Virtual and Physical Prototyping (Jul 2017)
Comparison of algorithms for converting 3D objects into rolls, using a spiral coordinate system
Abstract
The definition of a point’s location in volume by Cartesian, spherical and cylindrical coordinate systems requires three dimensions (x, y, z), (r, θ, ϕ) and (ρ, ϕ, z) accordingly. It is obvious that superfluity, only two dimensions and the constant (a point’s height or plane thickness) are enough because, when the plane is transformed into a roll, the third dimension appears. It is easy to convert a three-dimensional space to a two-dimensional one if you know the thickness of the spatial layer and the equation of equivalence between 3D and 2D spaces. This work discusses several advantages of conformal transformation methods to convert different volume objects into a ribbon, based on its symmetry and the spiral coordinate system for roll powder sintering (RPS) [Shulunov, V.R., 2014. A high performance, high precision, low cost rapid prototyping and manufacturing technology. AUSMT Copyright ©. International Journal of Automation Smart Technology, 4 (3). doi:10.5875/ausmt.v4i3.718, Shulunov, V.R., 2015a.

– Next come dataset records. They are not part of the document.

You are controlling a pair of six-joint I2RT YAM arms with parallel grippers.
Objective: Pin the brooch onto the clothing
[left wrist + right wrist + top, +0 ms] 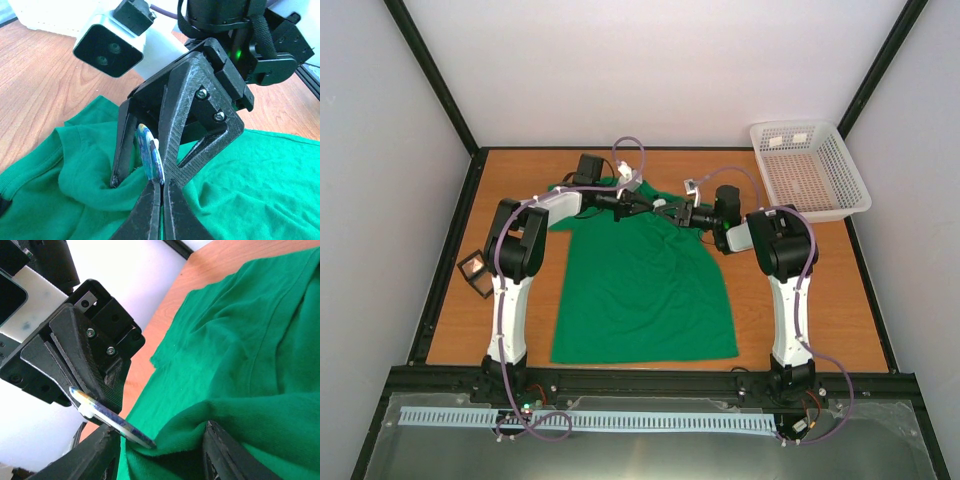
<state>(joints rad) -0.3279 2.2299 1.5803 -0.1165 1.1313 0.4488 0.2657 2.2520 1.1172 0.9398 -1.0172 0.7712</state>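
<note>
The brooch [150, 155] stands on edge, clamped by its rim in the tightly closed left gripper [161, 192], its free edge touching a fold of the shirt [260, 340] bunched between the half-closed fingers of the right gripper [160, 439]. Pushed on so thin a hold, it could twist out of the left fingers, or the soft fold could slide from the right ones

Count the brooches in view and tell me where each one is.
1. The brooch is held edge-on in the left gripper's shut fingers, touching a raised fold of the green shirt. More could lie hidden under fabric.
</note>
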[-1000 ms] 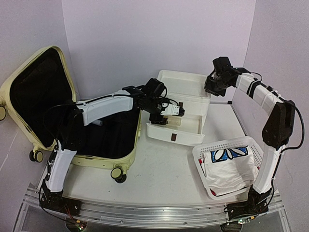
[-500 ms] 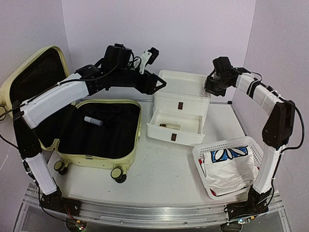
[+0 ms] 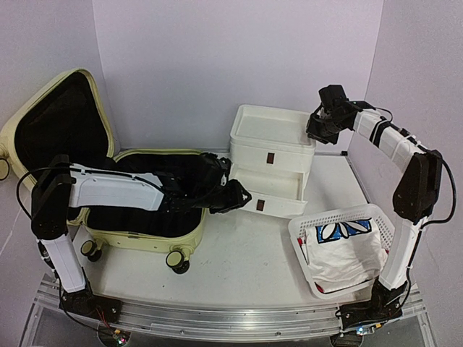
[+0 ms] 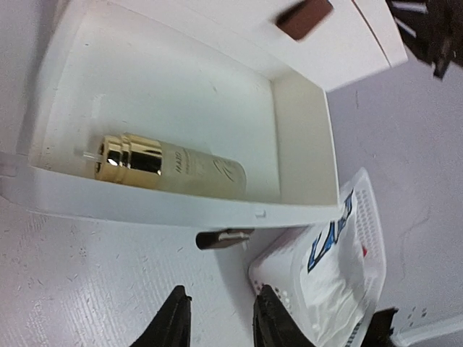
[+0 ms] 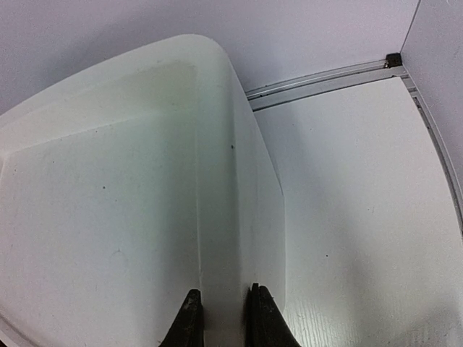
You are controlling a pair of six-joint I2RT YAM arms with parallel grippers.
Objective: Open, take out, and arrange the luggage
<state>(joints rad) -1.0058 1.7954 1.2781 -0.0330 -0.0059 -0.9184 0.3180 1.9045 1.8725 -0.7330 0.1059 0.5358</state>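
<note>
Luggage lies open on the left part of the table. Its lower shell is flat, its lid stands up behind it at the left, and the left arm reaches across the shell toward the right. The left gripper hangs low just in front of the pulled-out drawer, near its left corner. Its fingers stand a little apart and nothing is between them. In the drawer lies a slim bottle with a shiny gold cap. It has some small writing on the side, but this is too blurred to read. A dark handle sits on the front wall of the drawer, and a brown one on the drawer above. The right gripper is clenched on the rim of the white drawer box, at its far right top corner. To the right of the drawer, near the front, stands a white mesh basket that holds a white cloth with a blue print. The basket is near the drawer, but I cannot tell whether they touch. The suitcase is pale yellow-green with rounded corners and black lining inside. Black and cream wheels show at the near edge. No brand or label can be read on it.
</note>
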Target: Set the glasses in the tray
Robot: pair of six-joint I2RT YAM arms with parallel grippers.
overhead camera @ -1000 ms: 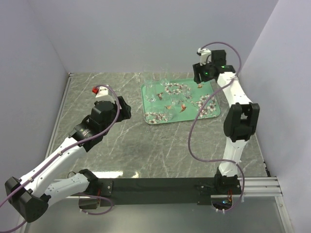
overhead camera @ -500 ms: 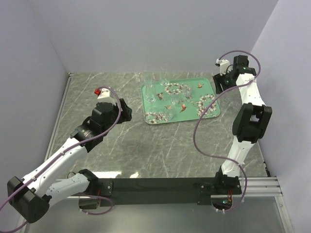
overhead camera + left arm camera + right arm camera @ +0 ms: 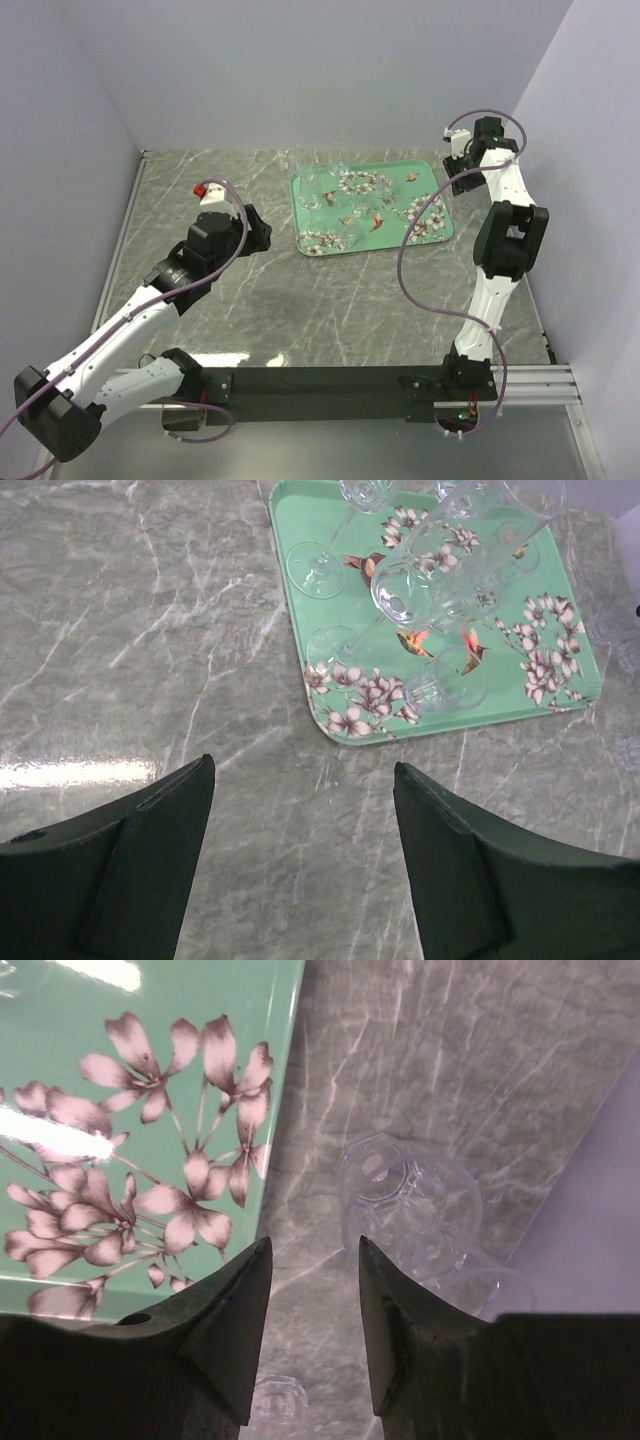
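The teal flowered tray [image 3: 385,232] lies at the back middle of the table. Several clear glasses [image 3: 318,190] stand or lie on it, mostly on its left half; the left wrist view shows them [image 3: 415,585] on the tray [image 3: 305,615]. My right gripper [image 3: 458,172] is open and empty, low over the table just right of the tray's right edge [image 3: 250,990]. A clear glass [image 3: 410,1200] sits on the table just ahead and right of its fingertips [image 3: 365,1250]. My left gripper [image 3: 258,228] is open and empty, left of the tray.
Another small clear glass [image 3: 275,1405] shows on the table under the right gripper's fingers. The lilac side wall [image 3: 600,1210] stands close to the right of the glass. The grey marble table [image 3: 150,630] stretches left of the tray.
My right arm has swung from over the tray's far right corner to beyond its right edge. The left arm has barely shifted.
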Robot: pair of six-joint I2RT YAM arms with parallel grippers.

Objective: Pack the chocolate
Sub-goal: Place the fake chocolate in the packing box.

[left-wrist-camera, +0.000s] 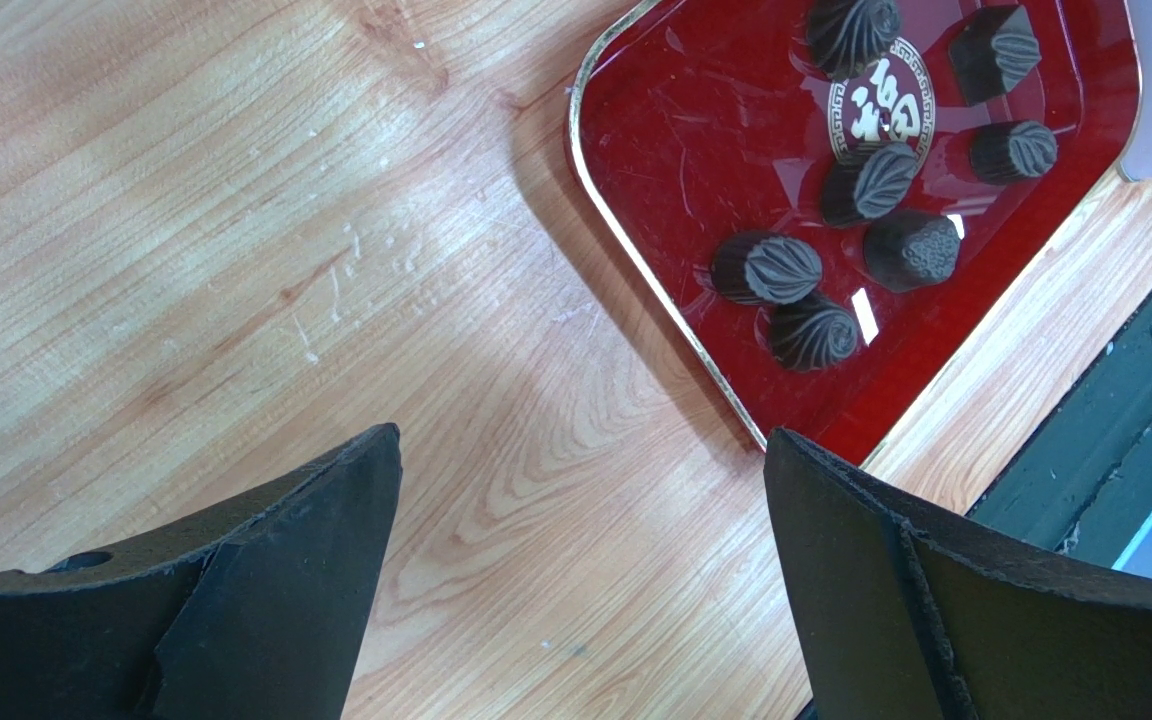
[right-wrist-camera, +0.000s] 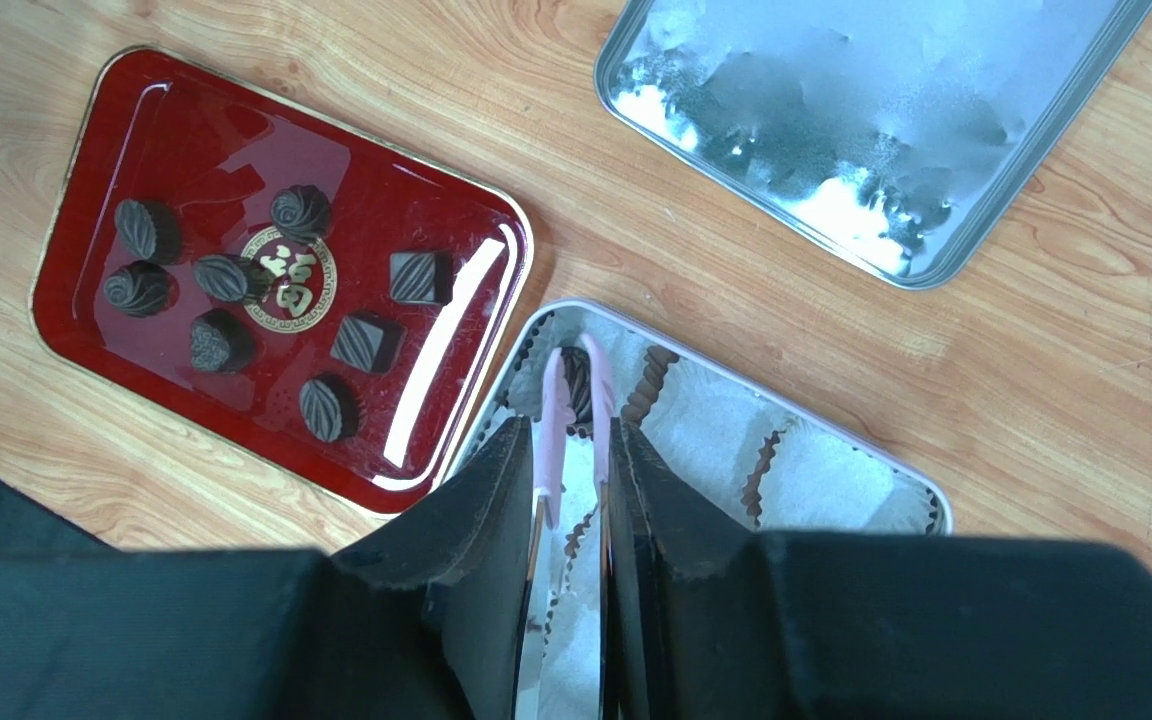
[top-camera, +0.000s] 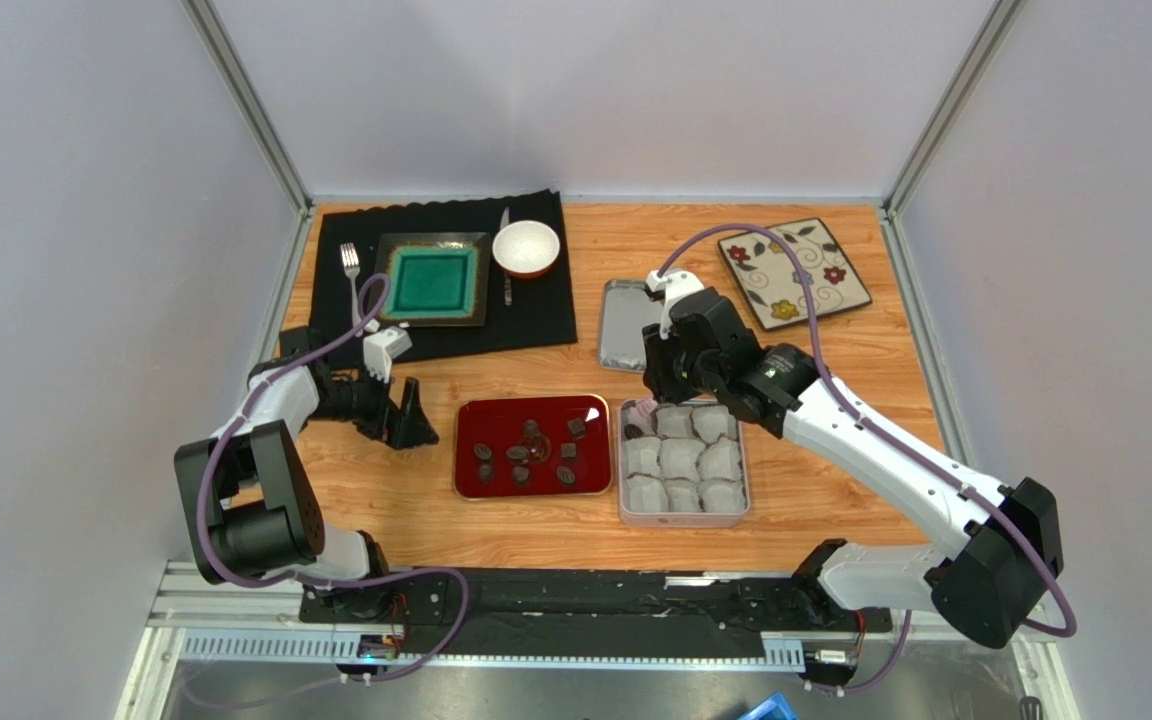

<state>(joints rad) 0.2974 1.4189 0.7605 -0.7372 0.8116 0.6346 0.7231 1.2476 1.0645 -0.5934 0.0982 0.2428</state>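
Note:
Several dark chocolate pieces [top-camera: 519, 455] lie on the red tray [top-camera: 465, 477], also seen from the left wrist [left-wrist-camera: 785, 270] and from the right wrist [right-wrist-camera: 364, 342]. The open tin [top-camera: 684, 519] with white paper cups sits right of the tray. My right gripper [right-wrist-camera: 567, 438] is shut on pink-tipped tongs [right-wrist-camera: 554, 408] above the tin's far-left corner [right-wrist-camera: 530, 338]. One chocolate piece [right-wrist-camera: 579, 383] shows between the tong tips, over the corner cup. My left gripper [left-wrist-camera: 579, 450] hangs open over bare wood left of the red tray [left-wrist-camera: 687, 135], holding nothing.
The tin's lid [top-camera: 623, 323] lies behind the tin. A black mat [top-camera: 342, 323] at the back left carries a green plate [top-camera: 432, 281], a fork, a knife and a white bowl [top-camera: 525, 248]. A floral plate [top-camera: 793, 272] sits at the back right.

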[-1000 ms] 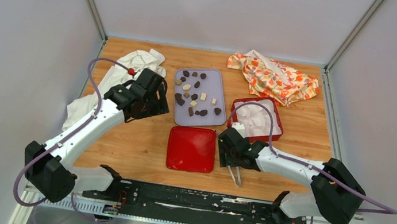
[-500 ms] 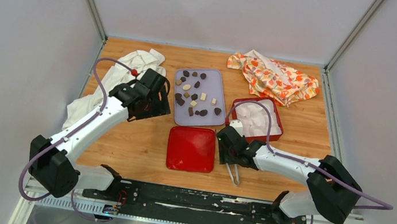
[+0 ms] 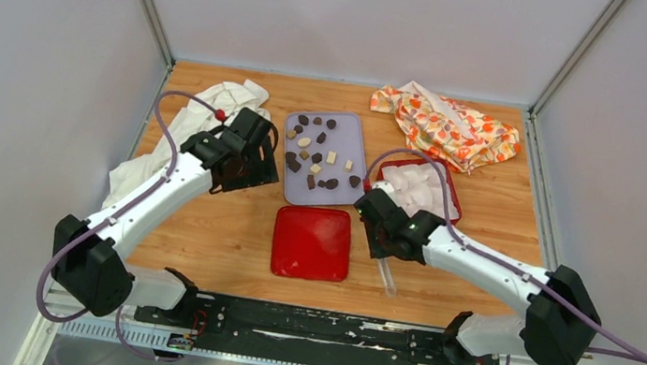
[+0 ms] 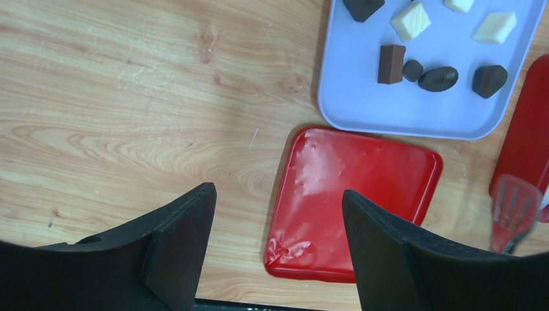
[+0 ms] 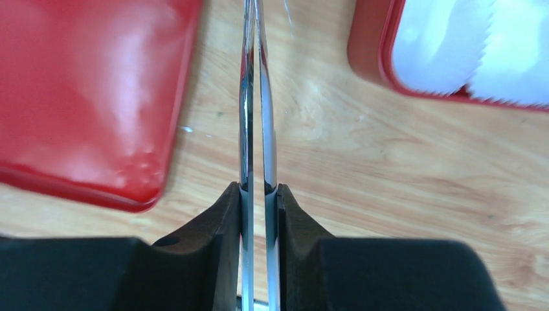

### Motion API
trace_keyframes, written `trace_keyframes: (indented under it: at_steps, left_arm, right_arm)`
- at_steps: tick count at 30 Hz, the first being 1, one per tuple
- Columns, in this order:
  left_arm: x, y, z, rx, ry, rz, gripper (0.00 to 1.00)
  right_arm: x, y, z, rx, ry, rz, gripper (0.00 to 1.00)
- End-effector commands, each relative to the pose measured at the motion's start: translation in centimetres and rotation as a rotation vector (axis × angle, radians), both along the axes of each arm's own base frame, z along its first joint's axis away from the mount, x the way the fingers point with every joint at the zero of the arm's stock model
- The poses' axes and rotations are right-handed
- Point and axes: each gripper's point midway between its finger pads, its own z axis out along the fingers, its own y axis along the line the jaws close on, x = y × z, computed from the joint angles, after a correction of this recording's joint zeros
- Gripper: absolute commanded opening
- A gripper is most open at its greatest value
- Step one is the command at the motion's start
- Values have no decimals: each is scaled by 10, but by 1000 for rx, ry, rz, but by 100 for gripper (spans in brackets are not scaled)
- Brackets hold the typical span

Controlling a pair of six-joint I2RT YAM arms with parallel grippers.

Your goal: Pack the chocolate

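Several pieces of chocolate (image 3: pixel 318 158), dark, tan and cream, lie on a lavender tray (image 3: pixel 336 201); some show in the left wrist view (image 4: pixel 391 63). My right gripper (image 5: pixel 258 191) is shut on metal tongs (image 5: pixel 257 97), squeezing the two arms nearly together. The tongs (image 3: pixel 386 271) point toward the near edge, between the red lid (image 3: pixel 312 242) and the red box (image 3: pixel 450 220). My left gripper (image 4: pixel 278 197) hangs open and empty over the wood beside the lid's left edge (image 4: pixel 362 194), left of the tray (image 4: pixel 362 110).
The red box holds white paper cups (image 5: pixel 466 52). A white cloth (image 3: pixel 205 120) lies at the left behind my left arm. An orange patterned cloth (image 3: pixel 446 123) sits at the back right. The black base rail (image 3: pixel 310 327) runs along the near edge.
My right gripper has closed on the tongs, pressing their arms together, and moved a little toward the tray with them. My left gripper has barely moved.
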Motion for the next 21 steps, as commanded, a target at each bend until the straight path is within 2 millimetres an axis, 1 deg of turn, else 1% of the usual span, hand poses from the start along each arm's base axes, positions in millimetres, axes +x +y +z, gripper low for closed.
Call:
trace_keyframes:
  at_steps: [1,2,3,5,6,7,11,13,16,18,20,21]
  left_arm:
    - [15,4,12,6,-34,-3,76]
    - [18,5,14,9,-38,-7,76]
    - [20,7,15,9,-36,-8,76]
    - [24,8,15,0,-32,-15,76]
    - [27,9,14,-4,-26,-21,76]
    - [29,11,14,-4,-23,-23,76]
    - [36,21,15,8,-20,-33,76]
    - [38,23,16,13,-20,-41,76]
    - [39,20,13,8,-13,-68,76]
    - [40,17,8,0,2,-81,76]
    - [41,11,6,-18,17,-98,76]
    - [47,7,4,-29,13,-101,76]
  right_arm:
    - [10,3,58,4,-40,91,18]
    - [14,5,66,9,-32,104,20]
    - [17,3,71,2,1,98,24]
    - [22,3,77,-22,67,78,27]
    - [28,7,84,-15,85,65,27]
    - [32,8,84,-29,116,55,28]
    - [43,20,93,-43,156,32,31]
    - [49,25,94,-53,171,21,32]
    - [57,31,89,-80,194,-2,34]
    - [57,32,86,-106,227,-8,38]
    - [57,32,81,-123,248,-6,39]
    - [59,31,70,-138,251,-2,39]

A roll powder sintering additive manufacturing technology. Applied Mechanics and Materials, 789–790, 1212–1216. © Trans Tech Publications, Switzerland. doi:10.4028/www.scientific.net/AMM.789-790.1212, Shulunov, V.R., 2015b. Several advantages of the ultra high-precision additive manufacturing technology, © Springer-Verlag London. International Journal of Advance Manufacturing Technology. doi:10.1007/s00170-015-7533-0] additive manufacturing technology. RPS requires slicing a 3D object with Archimedes spiral scanning. The proposed methods can be used to transform 3D objects into 2D objects.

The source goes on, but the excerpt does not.